* ABOUT THIS TASK:
Look at each line below and count those with the word "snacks"; the answer is that number only.

.....

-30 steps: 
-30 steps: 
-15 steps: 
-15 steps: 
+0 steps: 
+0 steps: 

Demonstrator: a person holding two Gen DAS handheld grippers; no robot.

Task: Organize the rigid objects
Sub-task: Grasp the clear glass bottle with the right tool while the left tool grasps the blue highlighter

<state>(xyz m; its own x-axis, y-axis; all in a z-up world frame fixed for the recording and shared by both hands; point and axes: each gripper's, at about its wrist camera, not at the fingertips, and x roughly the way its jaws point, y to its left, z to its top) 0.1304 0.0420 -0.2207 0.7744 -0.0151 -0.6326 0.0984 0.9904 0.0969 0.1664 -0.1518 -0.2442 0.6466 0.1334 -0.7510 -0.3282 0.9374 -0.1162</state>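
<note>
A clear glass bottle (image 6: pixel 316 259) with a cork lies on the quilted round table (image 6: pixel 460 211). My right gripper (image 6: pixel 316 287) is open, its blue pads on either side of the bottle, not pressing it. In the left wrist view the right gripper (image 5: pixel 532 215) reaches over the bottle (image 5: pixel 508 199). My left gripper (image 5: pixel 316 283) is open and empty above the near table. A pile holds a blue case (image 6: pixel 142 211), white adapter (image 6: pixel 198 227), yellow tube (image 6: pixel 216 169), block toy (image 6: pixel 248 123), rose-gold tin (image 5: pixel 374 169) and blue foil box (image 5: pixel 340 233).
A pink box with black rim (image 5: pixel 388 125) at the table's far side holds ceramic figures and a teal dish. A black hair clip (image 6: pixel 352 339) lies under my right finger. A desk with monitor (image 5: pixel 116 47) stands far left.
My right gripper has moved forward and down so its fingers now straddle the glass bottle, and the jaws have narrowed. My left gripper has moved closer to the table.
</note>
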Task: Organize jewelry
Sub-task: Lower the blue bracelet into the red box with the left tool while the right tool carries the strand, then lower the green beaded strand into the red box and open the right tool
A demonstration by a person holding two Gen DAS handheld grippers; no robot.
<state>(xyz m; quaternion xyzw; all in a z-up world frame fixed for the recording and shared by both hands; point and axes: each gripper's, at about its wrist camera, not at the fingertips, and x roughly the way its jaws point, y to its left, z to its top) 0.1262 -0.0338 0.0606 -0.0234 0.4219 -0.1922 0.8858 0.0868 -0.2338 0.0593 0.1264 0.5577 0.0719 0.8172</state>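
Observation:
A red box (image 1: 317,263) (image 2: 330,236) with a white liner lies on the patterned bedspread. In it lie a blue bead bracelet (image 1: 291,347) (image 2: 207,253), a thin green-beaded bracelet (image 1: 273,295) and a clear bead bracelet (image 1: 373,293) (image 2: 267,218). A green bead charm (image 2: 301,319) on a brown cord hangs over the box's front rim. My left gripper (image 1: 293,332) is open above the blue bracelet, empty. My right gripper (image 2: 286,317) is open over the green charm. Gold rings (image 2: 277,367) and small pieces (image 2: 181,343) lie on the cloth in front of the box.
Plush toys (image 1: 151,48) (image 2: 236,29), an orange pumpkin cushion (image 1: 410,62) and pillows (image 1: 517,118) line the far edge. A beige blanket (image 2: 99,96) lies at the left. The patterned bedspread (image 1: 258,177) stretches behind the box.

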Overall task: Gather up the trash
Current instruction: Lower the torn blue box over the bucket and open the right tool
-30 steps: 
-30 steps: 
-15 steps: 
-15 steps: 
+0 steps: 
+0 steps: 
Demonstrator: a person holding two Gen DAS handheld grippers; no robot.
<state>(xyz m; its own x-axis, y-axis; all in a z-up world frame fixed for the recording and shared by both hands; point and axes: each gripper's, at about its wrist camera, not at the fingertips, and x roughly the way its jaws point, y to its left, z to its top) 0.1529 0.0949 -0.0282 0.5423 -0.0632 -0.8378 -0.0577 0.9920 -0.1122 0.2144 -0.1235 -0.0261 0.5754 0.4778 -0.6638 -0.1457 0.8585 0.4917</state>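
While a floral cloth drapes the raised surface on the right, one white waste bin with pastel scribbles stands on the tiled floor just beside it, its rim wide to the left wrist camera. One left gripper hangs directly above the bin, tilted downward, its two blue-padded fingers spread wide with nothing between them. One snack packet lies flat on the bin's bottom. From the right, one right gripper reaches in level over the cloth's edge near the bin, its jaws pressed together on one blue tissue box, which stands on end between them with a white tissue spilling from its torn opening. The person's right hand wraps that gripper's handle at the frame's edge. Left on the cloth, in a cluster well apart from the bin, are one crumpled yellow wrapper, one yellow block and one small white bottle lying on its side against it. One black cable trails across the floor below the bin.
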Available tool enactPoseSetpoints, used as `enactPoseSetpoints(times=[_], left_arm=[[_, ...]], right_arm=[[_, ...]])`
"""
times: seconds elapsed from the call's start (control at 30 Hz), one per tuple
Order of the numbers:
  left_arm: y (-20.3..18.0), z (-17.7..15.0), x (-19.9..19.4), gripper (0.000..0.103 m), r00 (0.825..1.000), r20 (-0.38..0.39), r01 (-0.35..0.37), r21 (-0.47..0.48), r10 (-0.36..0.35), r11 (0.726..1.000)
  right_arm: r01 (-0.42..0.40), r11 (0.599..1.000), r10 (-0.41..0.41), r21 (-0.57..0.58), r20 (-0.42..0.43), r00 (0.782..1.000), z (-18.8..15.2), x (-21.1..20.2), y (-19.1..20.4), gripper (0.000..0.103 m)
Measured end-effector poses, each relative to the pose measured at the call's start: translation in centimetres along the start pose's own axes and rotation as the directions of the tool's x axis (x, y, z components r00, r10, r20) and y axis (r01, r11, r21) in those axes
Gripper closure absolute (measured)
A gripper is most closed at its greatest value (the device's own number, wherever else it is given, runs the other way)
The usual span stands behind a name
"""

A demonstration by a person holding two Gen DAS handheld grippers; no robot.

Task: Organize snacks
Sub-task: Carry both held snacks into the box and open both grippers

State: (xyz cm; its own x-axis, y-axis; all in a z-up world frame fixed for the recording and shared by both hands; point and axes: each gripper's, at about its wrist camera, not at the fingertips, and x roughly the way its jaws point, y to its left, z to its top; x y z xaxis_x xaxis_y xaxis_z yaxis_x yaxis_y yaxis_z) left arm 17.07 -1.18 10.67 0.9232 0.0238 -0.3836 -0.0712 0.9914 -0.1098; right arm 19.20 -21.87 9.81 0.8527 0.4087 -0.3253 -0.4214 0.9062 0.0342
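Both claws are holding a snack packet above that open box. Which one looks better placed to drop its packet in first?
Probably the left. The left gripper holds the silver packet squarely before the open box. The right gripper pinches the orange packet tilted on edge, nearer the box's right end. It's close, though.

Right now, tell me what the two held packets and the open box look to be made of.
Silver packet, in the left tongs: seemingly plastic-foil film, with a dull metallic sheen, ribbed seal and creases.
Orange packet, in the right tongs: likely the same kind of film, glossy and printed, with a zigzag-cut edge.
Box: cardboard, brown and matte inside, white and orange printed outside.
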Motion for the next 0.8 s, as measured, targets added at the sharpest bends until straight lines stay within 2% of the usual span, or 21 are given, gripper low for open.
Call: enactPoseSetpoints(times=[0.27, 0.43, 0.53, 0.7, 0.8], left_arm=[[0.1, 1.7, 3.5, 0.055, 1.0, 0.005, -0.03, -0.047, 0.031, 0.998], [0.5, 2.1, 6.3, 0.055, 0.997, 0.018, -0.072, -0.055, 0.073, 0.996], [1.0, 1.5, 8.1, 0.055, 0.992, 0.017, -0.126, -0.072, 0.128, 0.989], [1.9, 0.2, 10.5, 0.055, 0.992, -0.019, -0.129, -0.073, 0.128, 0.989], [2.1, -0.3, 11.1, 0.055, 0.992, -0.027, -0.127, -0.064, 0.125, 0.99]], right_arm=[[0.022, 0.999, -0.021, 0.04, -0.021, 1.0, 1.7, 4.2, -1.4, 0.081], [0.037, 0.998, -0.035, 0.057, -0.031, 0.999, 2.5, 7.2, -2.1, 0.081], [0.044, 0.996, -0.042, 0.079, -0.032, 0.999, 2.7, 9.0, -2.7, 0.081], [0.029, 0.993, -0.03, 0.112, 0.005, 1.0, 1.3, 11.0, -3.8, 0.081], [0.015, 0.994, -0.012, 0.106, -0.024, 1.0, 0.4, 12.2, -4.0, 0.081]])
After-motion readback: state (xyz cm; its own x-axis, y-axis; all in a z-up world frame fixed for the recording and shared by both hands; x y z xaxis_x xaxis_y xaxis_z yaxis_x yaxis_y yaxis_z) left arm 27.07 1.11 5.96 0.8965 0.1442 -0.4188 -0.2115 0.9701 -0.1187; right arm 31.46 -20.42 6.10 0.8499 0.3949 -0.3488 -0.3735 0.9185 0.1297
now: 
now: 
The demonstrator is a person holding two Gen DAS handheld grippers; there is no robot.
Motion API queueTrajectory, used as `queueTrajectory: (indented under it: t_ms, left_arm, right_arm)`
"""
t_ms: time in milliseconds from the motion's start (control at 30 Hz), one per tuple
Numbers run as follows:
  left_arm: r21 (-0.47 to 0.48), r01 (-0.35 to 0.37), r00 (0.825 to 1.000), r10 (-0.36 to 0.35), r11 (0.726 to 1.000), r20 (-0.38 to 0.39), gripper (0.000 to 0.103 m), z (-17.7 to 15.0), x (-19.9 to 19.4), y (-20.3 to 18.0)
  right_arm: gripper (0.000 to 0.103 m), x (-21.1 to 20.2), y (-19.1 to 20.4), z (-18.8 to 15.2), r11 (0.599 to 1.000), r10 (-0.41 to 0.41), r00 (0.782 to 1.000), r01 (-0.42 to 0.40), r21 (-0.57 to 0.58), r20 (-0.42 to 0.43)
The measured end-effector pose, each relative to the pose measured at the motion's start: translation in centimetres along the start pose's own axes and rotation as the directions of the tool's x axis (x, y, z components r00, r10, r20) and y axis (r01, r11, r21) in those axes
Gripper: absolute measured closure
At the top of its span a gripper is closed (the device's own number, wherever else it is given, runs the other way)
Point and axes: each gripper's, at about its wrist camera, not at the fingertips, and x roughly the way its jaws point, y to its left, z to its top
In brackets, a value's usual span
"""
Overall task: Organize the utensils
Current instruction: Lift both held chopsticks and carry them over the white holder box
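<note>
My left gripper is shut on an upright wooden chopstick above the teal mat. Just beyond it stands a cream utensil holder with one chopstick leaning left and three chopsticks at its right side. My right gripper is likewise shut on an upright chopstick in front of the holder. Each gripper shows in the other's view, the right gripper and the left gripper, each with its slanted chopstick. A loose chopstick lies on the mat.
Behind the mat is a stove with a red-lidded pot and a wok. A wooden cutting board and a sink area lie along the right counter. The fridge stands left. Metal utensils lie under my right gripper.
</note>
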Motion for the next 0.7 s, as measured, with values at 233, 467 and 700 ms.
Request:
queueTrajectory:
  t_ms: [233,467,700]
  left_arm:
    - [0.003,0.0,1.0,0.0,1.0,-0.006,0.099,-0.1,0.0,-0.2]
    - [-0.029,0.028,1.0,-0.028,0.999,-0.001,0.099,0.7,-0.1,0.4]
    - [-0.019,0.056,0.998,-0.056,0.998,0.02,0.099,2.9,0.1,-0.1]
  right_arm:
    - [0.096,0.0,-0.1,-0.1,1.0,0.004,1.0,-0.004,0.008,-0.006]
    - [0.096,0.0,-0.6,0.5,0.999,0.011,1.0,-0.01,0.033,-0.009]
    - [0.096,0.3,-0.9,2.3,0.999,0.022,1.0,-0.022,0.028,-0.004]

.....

* THE COMPLETED TASK:
2